> What is needed:
Repeat the lines of the data exactly and exclude any picture among them.

> Information supplied:

-.-.-

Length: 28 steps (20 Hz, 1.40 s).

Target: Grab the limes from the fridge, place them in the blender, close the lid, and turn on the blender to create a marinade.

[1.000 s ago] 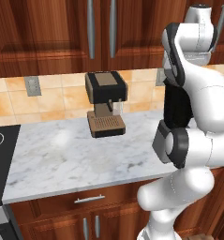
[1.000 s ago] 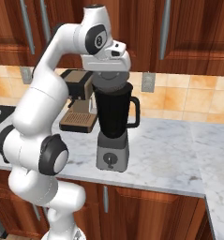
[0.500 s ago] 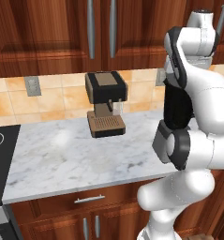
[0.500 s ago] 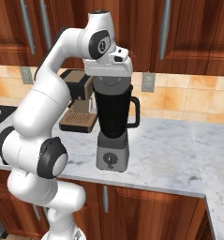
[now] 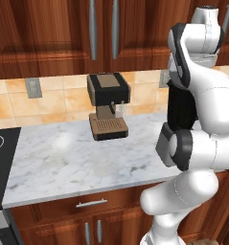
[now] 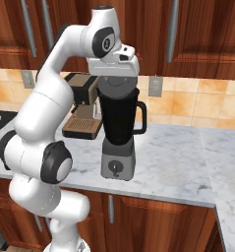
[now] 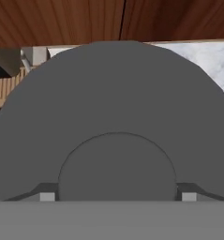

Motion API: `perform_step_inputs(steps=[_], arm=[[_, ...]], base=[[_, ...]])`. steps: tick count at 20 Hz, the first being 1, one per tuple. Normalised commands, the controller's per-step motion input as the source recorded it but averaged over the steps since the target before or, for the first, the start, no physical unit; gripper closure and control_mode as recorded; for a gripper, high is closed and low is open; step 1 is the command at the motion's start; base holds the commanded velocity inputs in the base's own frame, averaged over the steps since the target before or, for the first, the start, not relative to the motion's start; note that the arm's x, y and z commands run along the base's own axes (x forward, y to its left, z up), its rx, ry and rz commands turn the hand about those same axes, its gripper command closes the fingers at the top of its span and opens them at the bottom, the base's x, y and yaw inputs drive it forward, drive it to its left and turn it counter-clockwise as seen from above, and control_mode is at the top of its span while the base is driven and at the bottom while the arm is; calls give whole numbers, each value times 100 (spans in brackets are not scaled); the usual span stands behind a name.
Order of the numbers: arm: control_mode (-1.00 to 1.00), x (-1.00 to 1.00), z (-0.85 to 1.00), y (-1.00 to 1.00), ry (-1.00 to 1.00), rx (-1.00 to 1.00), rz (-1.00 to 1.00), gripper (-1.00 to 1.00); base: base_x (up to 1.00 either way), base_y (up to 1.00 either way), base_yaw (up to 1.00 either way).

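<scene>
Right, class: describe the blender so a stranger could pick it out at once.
Start at the marble counter below the wooden wall cabinets. Near its front edge stands the blender: a tall black jar with a side handle on a square grey base with one round knob. Its neighbour, the coffee machine, is lower, boxy and brown-and-black.

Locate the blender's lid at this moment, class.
In the right base view, the lid sits at the top of the blender jar, directly beneath the tool, right of the coffee machine.
</scene>
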Motion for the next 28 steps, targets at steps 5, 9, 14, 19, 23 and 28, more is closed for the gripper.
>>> perform_step_inputs(steps=[5,9,14,19,23,28], arm=[[-100,1,9,0,0,0,0,100],[-100,15,32,0,15,0,0,100],[-100,-10,-6,1,6,0,0,100],[-100,7,16,0,21,0,0,100],[-100,0,-3,0,5,0,0,100],[-100,-2,-15,0,6,0,0,100]], base=[[0,0,0],[0,0,0],[0,0,0],[0,0,0],[0,0,0],[0,0,0]])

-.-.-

> Answer section:
Length: 28 steps (20 Hz, 1.40 s).

Target: Grab the limes from the fridge, place them in the blender, close the lid, and turn on the blender to create a marinade.

[1.000 s ago] 
[1.000 s ago] 
[0.500 s ago] 
[0.500 s ago] 
[now] 
[now] 
[now] 

Motion API: `perform_step_inputs(steps=[_], arm=[[_, ...]], base=[[_, ...]])`. steps: tick count at 20 Hz, the first being 1, one per tuple. Normalised commands, the controller's per-step motion input as the source recorded it but averaged over the steps since the target before or, for the first, the start, no physical unit; gripper closure and control_mode as recorded; for a gripper, high is closed and low is open; step 1 is the command at the motion's start; base holds the commanded velocity inputs in the base's own frame, averaged over the steps since the target before or, for the first, the start, not relative to the motion's start; note that the arm's x, y and z commands run along the base's own axes (x forward, y to its left, z up), its rx, ry and rz commands turn the hand about those same axes, its gripper command closes the fingers at the top of its span and opens them at the bottom, the base's x, y and yaw inputs drive it forward, drive it to its left and turn it counter-clockwise as seen from above, and control_mode is at the top of its span while the base is driven and at the bottom while the arm is; calls give whole numbers, each value times 100 (spans in brackets are not scaled); the usual span stands behind a name.
Order of the numbers: arm: control_mode (-1.00 to 1.00), x (-1.00 to 1.00), z (-0.85 to 1.00), y (-1.00 to 1.00), ry (-1.00 to 1.00), rx (-1.00 to 1.00), rz (-1.00 to 1.00), gripper (-1.00 to 1.00); base: base_x (up to 1.00 either way), base_y (up to 1.00 either way), base_yaw (up to 1.00 either way).

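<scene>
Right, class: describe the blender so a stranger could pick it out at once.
Start at the marble counter below the wooden wall cabinets. Near its front edge stands the blender: a tall black jar with a side handle on a square grey base with one round knob. Its neighbour, the coffee machine, is lower, boxy and brown-and-black.

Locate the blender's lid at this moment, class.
In the right base view, the lid sits at the top of the blender jar, directly beneath the tool, right of the coffee machine.
</scene>
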Motion for the next 28 steps, targets at steps 5, 9, 14, 19, 23 and 28, more is closed for the gripper.
>>> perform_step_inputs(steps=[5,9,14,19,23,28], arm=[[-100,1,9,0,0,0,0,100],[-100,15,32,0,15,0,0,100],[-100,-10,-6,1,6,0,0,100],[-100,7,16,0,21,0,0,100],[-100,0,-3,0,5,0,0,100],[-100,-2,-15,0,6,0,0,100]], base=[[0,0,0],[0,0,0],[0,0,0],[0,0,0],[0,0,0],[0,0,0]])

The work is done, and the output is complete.